Dalla stessa biografia sarà bene rileggere anche il vivace brano seguente, riguardante uno dei famosi miracoli operati in favore dei pellegrini: «Avendo un giorno Amato seminati nel suo orticello i semi delle rape, ritornato in casa vi trovò concorsa una straordinaria moltitudine di poveri pellegrini, che secondo il solito chiedevano albergo ed alimento. Rivoltosi pertanto alla Sorella Chiara le dimandò se nulla eravi di provvisione, onde ristorare gli amati ospiti. Nulla appunto, rispose la pia donna, fuori di pochi e scarsi tozzi di pane: ma questi che faranno divisi fra tanti? Andate dunque, soggiunse allora Amato, nel nostro orto, e raccogliete tant’erbe quante siano bastevoli all’uopo. Ma quali erbe, replicò la sorella, volete voi raccorre dall’orto, che in questo medesimo giorno avete coltivato per seminarvi le rape? Allora Amato tutto acceso nel volto, e preso contegno d’insolita gravità […]: Andate dunque, vi ripeto, nell’orto, ed appunto le rape seminate in questo giorno raccogliete ed apprestate. Ubbidì la buona Serva di Dio al comando del santo Fratello, e calata nell’orto vi trovò con suo stupore le rape nate, cresciute, e maturate ad insolita grandezza: ne raccolse l’occorrente quantità, e preparate le apprestò ai numerosi poverelli, i quali tutti abbondantemente si satollarono, e compresi da alta meraviglia della santità, e prodigiosa virtù del Beato, ne divulgarono il miracolo sino alle terre più rimote».
Questo “miracolo delle rape” viene puntualmente illustrato in una tela del raro pittore urbinate Ludovico Viviani (? – 1649), fratello del più noto Antonio, che originariamente ornava la cappella del Beato nella vecchia chiesa parrocchiale di Saludecio e che ora è conservata nel “Museo di Saludecio e del Beato Amato” annesso alla stessa chiesa.
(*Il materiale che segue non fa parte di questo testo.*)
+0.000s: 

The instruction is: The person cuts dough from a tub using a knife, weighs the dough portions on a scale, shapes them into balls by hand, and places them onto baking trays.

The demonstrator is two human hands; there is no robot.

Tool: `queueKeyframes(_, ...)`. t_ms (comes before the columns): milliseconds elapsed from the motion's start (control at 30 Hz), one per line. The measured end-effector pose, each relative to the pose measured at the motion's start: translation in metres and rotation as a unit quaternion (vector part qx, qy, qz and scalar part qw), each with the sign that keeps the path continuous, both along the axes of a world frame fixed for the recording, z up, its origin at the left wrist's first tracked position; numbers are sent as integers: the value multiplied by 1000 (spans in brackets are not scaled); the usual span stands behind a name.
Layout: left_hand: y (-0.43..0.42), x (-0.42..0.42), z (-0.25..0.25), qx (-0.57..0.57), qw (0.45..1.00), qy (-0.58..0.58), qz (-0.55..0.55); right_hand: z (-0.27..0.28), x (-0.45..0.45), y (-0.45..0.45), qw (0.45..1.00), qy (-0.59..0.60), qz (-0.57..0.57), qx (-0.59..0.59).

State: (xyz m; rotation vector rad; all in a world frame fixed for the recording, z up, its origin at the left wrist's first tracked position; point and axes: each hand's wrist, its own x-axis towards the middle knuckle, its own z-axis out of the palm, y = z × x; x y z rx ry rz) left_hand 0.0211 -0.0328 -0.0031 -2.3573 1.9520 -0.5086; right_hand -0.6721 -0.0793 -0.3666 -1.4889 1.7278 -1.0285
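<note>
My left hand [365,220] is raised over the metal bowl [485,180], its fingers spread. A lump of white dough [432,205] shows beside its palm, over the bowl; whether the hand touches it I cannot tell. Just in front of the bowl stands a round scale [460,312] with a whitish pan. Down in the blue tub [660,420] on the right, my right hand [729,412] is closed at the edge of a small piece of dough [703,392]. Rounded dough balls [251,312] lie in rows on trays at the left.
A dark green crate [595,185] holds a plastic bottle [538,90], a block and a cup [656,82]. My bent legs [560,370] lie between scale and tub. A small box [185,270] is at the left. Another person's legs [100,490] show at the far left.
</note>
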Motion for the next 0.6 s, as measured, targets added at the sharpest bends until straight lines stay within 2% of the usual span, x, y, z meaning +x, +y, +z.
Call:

Faceva parte di una serie di nove tele (ne sono superstiti solo due), ordinate nel 1603 e consegnate (o comunque pagate) nel 1606, raffiguranti vari episodi della vita di Amato. È molto suggestivo soprattutto per l’atmosfera sospesa e romantica che il pittore è riuscito a crearvi, con il Santo Beato che serve le rape ai tre pellegrini seduti a tavola, alla presenza della sorella Chiara ancora visibilmente sbalordita. Da notare l’abito del Beato: un lungo saio nero da benedettino, non da pellegrino (nonostante la canonica conchiglia); in verità egli era terziario francescano, ma con il suo testamento (10 gen-naio 1292) si sottometteva appunto all’ordine di san Benedetto, cui donava i suoi beni: tale scelta forse era dovuta all’autorevole e massiccia presenza nella Valle del Conca di questo antico ordine monastico, che allora poteva apparire più stabile e dare maggiori garanzie del francescanesimo appena ai suoi inizi.
La chiesa parrocchiale di Saludecio, eretta a santuario nel 1930, conserva tuttora il corpo di questo santo pellegrino, dichiarato ufficialmente santo da papa Francesco nel 2014, al termine di un lungo processo di canonizzazione promosso dal Comune e dalla Parrocchia (potremmo dire dal governo laico e religioso) uniti nella vivissima devozione al beato Amato, da sempre ritenuto il protettore di Saludecio. Municipio e parrocchia erano stati gli attori principali anche del processo di beatificazione concluso nel 1776. Fino ad ora il suo culto è stato eminentemente locale, con una limitata diffusione in una parrocchia del Riminese (San Lorenzo in Correggiano) e soprattutto nel territorio Pesarese.